◆ WORK REQUIRED ◆
Could you copy every line of the data that contains "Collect"?

BEGIN DATA RECORDS

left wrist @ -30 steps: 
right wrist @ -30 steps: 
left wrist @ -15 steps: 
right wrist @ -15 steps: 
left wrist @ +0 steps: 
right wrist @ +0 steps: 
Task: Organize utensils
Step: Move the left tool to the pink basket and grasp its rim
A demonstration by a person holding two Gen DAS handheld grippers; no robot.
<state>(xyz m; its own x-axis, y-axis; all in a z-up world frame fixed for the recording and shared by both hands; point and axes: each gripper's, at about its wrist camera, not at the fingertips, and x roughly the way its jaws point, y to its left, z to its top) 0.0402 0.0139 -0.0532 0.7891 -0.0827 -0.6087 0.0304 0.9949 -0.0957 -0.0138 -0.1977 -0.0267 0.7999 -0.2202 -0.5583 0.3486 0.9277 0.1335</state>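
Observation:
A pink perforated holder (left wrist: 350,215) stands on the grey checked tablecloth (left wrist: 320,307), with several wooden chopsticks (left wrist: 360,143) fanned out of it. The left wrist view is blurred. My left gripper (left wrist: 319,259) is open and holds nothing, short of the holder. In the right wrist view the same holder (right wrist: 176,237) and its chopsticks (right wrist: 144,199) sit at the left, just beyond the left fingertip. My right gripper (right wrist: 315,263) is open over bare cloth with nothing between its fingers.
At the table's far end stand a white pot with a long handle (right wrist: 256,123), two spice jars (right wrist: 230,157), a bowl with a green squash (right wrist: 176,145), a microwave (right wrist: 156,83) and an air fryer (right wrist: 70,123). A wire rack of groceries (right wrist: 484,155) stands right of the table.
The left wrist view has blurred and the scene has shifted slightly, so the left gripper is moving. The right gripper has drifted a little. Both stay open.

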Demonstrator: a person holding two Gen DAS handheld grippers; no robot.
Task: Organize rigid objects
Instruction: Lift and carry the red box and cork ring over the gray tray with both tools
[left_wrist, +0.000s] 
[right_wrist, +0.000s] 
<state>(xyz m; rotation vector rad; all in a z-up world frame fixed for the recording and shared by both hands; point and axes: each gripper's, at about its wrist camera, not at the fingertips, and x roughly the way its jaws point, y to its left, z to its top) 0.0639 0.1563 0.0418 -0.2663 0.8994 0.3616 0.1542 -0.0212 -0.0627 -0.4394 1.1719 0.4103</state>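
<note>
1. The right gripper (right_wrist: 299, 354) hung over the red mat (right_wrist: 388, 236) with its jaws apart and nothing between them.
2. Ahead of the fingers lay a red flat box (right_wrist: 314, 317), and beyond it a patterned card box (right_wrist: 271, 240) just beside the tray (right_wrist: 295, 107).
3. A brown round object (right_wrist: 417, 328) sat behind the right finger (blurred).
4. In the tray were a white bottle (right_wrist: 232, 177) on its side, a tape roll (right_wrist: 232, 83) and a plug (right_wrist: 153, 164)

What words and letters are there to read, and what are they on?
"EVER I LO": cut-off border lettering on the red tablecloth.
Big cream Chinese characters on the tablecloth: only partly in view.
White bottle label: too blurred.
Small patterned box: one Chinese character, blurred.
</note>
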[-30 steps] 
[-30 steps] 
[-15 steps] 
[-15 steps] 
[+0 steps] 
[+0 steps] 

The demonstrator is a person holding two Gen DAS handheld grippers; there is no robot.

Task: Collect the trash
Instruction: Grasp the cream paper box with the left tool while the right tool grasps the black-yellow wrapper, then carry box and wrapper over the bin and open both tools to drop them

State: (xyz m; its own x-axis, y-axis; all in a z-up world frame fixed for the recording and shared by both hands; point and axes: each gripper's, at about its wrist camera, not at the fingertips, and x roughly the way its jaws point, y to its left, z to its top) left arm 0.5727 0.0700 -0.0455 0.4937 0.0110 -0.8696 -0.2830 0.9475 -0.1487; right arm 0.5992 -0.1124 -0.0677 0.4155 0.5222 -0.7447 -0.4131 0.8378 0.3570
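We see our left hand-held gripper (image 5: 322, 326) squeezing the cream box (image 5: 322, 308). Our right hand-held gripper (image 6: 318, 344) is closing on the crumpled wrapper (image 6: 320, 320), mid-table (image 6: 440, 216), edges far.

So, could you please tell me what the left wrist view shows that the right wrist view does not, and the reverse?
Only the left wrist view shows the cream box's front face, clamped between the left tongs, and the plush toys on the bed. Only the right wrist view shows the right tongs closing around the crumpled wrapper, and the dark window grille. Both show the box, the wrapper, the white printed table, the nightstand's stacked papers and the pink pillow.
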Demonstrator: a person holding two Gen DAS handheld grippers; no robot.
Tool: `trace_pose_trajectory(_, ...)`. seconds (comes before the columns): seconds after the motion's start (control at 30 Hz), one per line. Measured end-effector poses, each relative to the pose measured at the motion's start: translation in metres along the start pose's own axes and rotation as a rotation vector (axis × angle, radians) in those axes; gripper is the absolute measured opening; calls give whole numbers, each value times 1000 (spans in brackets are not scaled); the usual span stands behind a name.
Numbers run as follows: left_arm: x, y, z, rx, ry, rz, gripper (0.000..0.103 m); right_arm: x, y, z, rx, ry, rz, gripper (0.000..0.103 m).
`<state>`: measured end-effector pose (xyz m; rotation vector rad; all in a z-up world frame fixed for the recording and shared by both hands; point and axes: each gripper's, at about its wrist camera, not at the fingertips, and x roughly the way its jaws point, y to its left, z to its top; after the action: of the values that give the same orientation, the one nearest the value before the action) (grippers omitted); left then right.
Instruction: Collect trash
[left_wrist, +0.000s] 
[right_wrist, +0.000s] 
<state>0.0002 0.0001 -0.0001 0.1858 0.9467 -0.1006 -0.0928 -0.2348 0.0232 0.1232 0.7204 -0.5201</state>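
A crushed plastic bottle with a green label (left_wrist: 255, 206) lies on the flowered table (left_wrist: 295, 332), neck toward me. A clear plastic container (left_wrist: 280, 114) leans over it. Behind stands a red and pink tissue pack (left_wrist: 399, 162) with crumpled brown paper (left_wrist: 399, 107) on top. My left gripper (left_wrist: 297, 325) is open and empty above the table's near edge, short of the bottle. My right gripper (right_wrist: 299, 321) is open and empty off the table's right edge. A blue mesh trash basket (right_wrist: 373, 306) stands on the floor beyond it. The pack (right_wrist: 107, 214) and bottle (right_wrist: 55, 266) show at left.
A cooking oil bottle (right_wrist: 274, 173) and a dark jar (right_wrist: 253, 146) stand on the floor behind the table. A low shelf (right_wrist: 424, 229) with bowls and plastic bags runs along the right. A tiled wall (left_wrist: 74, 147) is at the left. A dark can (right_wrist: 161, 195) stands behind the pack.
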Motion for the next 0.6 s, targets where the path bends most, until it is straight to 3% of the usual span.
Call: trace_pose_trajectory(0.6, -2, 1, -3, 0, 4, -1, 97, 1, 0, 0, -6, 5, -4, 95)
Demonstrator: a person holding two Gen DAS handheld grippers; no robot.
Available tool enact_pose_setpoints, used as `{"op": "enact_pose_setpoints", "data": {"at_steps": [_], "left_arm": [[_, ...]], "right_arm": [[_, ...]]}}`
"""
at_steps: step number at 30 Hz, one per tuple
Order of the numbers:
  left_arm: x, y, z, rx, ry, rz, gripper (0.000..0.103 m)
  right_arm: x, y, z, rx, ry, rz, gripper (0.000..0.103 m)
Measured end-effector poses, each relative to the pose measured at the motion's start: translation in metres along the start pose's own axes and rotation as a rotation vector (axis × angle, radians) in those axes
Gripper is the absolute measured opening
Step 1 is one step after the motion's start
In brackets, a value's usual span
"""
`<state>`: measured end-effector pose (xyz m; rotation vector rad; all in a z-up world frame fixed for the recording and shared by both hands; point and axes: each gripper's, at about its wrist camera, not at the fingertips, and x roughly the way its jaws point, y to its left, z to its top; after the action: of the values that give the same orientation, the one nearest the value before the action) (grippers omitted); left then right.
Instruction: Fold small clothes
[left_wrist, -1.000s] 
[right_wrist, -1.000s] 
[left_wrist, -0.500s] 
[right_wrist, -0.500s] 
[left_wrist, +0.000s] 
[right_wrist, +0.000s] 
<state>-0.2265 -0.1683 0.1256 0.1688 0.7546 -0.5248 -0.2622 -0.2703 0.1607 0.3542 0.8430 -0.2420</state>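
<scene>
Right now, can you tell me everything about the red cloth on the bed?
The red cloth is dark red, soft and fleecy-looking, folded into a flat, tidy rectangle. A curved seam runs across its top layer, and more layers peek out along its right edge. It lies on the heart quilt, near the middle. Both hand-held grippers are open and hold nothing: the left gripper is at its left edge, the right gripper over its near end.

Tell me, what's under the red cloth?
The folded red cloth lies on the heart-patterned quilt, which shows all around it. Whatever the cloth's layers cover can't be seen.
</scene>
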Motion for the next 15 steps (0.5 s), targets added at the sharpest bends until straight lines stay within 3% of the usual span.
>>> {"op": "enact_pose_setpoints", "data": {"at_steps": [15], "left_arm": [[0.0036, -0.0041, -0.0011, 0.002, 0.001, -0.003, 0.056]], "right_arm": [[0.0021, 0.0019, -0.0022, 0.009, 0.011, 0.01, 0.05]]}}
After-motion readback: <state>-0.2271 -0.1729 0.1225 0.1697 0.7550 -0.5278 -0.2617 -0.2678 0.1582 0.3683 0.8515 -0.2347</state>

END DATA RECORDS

◆ YOUR RESPONSE ◆
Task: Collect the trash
Instruction: Collect trash

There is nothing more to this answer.